- Try it -
Tally every line in the entries below that holds "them", then give only the total.

- Information given -
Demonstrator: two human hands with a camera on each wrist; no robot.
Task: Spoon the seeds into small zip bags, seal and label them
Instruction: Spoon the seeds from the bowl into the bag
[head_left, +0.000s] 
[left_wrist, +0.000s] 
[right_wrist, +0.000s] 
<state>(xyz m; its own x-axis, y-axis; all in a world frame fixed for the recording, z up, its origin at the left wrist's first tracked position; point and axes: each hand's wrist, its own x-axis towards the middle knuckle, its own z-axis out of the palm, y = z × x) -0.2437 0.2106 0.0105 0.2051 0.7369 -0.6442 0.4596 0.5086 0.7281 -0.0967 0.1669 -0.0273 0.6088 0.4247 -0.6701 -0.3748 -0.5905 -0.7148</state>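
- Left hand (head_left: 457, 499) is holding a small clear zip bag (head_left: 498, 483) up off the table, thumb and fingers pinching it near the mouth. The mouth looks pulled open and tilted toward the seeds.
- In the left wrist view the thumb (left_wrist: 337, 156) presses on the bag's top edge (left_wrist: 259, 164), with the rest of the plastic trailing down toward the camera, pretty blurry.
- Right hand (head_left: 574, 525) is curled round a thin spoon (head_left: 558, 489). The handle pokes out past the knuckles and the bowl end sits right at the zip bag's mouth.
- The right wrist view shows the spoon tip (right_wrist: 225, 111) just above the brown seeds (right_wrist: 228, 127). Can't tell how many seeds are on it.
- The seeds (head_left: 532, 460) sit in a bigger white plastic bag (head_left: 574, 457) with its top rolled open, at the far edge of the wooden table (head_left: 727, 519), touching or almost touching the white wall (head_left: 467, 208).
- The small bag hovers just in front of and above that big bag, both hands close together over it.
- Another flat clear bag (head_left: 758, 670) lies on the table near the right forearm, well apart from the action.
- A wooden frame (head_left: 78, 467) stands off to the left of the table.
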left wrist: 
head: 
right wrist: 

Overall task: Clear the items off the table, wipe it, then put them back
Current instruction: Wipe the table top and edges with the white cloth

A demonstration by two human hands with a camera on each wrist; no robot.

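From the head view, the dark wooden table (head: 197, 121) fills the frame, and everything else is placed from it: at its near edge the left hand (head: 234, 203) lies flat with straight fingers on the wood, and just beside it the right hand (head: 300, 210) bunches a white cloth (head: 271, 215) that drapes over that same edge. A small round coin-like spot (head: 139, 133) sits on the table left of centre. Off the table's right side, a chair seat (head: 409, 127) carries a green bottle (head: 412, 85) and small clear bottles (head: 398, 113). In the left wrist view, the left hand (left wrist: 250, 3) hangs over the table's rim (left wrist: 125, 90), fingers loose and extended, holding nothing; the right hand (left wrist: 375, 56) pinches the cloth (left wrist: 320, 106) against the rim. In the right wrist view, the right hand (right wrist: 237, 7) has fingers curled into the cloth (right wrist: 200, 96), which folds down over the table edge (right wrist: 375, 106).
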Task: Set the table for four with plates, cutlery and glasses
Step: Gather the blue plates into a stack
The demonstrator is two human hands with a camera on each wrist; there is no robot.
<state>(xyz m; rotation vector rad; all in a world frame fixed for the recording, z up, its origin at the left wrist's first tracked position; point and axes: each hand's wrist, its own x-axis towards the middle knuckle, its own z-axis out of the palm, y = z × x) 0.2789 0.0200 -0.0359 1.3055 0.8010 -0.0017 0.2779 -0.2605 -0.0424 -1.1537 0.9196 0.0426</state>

- Solution to the problem -
2